“Modulation of amyloid peptides aggregation by hydrophilic polymers” – rehearsal by Zhanna Evgrafova
Location: MLUconf
Time: 15.20 – 17.00
Modulation of amyloid peptides aggregation by hydrophilic polymers
Zhanna Evgrafova
A spontaneous self-assembly process which a particular type of peptides and proteins are subject to, commonly termed as amyloids or amyloidogenic peptides/proteins, can lead to development of incurable neurodegenerative diseases known as Alzheimer’s, Parkinson’s, or Huntington’s diseases. The presence of small molecules, peptides and proteins, nanoparticles, lipid membranes or synthetic polymers strongly affects fibrillation of amyloids in vitro. In contribution to this topic, fibrillogenesis of the irreversibly aggregating amyloid-β 1–40 peptide (Aβ1–40) here is investigated in a physical mixture or in covalent conjugation with hydrophilic thermoresponsive poly(oligo(ethylene glycol)m acrylates). Different molecular parameters of the polymers such as molecular weight, polydispersity index (PDI), cloud point temperature (Tcp), and hydrophilicity are expected to affect on the fibrillation process. The designed polymers are synthesized via RAFT-polymerization technique allowing us to prepare a series of polymers with different molecular masses (Mn = 700 to 14 600 g/mol, PDI = 1.10 to 1.25) and adjustable Tcp. The polymer’s hydrophilicity is altered by variation of the number of ethylene glycol-units in the side chain (m = 1–9), nature of the end group (B = butoxy; C = carboxy; D = dodecyl; P = pyridyldisulfide) and the degree of polymerization (n) of the polymers. The appropriate combination of hydrophobic end groups with hydrophilic side chains controls overall polymer’s hydrophilicity and thus the polymer’s Tcp, what in turn influences fibrillation pathways of the Aβ1–40 admixed with the polymers.

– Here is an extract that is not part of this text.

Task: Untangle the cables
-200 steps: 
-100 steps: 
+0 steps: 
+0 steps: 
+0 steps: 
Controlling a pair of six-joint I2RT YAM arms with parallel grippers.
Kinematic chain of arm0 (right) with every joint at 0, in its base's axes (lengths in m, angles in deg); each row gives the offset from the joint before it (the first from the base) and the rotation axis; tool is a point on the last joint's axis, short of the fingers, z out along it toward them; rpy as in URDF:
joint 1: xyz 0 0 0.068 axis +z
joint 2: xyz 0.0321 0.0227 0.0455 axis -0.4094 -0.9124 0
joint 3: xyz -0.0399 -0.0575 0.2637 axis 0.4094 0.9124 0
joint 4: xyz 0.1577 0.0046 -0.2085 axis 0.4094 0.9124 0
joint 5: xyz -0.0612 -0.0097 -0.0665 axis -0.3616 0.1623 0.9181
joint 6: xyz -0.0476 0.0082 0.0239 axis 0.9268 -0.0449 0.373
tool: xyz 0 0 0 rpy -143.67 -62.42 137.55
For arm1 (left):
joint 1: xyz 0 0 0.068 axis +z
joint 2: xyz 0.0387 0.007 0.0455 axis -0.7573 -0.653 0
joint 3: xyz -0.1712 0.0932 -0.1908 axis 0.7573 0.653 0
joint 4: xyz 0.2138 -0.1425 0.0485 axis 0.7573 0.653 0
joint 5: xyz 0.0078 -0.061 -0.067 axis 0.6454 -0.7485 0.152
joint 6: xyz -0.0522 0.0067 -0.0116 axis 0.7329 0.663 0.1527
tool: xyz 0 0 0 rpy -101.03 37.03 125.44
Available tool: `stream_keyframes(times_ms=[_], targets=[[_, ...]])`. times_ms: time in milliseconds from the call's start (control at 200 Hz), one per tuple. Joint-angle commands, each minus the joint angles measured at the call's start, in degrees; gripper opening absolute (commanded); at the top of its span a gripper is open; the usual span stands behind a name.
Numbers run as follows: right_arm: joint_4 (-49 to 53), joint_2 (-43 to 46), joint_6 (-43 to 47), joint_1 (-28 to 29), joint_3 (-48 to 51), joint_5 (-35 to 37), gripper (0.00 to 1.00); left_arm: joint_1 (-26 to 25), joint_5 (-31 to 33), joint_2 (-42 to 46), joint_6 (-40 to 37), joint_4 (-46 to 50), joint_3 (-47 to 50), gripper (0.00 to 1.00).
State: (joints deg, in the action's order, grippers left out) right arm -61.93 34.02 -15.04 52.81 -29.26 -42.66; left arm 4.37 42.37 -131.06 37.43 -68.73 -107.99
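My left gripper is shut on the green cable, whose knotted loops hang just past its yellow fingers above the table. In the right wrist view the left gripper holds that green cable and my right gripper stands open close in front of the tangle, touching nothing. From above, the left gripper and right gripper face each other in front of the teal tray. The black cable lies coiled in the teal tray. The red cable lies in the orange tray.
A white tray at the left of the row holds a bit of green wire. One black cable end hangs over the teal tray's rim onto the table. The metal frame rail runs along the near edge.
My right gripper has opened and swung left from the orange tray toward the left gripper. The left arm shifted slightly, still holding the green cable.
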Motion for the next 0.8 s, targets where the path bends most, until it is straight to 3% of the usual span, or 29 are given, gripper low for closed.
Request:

Polymer-peptide conjugates comprising the Aβ1–40 peptide and the poly(oligo(ethylene glycol)m acrylates) (m=2, 3) (Mn up to 6000 g/mol) are successfully synthesized via two different coupling techniques. The obtained conjugates exhibit no detectable Tcp up to 90 oC.
The aggregation behavior of the polymer-Aβ1–40 conjugates is investigated via ThT detected fluorescence measurements. It is observed that the conjugates with the highest molecular weights aggregate faster than the analogues with the lower molecular weights or the Aβ1–40 alone. The final morphology of the obtained aggregates is significantly different from the conventional amyloid fibrils. Instead of long and straight fibrils, bundles of short aggregated are detected.